## WHAT THIS TASK INVOLVES
Only the lines from the top of the following listing through the line with "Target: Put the" belong in your answer, exactly as written.

## RECORDS FOR THE EXERCISE

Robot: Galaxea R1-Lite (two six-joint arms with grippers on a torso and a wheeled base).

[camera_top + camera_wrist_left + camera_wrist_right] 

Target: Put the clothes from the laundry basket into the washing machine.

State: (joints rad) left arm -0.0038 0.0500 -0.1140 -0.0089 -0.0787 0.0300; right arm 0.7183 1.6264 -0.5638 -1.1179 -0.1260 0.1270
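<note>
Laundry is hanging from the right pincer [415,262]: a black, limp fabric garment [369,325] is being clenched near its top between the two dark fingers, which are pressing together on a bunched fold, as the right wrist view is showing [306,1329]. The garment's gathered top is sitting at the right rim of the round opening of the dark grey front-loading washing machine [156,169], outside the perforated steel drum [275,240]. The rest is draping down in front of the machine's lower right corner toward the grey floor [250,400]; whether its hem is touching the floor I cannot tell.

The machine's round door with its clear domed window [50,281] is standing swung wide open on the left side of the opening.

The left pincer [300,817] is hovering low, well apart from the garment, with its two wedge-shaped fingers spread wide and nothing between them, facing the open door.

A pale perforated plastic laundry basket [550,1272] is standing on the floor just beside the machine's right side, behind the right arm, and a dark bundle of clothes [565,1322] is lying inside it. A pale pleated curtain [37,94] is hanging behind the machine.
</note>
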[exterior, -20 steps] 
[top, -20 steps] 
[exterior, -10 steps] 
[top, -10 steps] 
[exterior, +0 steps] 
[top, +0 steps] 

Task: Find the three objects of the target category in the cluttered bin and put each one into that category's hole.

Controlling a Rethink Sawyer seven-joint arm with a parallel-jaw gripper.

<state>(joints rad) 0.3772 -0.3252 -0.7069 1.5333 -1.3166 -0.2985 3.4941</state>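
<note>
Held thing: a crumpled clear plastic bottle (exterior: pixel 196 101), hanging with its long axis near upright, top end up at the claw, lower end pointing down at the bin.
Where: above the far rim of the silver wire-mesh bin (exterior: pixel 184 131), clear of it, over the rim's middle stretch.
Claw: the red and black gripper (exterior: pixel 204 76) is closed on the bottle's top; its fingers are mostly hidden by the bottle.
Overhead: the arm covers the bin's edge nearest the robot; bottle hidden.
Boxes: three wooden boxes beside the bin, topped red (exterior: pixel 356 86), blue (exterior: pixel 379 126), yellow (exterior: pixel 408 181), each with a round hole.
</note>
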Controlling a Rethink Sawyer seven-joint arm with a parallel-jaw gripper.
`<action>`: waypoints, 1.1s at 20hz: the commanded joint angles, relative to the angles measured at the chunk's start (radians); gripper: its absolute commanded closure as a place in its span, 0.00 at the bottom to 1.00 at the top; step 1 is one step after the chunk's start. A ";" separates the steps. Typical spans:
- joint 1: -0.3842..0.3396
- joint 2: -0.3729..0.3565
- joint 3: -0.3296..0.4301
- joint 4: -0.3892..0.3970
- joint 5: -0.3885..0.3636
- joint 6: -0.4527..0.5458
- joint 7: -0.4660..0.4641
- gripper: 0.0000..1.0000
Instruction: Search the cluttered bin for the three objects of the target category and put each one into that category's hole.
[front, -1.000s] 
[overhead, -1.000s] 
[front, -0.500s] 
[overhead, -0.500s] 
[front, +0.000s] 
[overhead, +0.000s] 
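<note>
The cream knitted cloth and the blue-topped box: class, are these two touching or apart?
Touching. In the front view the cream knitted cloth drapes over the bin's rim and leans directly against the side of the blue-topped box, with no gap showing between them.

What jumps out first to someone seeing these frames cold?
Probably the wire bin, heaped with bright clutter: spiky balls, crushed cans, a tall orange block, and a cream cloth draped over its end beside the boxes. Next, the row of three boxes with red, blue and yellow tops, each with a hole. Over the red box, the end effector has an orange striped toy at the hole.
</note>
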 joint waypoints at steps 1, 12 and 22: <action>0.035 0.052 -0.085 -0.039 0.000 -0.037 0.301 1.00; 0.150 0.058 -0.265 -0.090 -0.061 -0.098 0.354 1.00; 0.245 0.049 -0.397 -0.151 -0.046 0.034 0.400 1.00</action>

## OUTPUT FOR THIS TASK
Robot: Galaxea R1-Lite (two six-joint arms with grippers on a torso and a wheeled base).

[camera_top + camera_wrist_left + camera_wrist_right] 

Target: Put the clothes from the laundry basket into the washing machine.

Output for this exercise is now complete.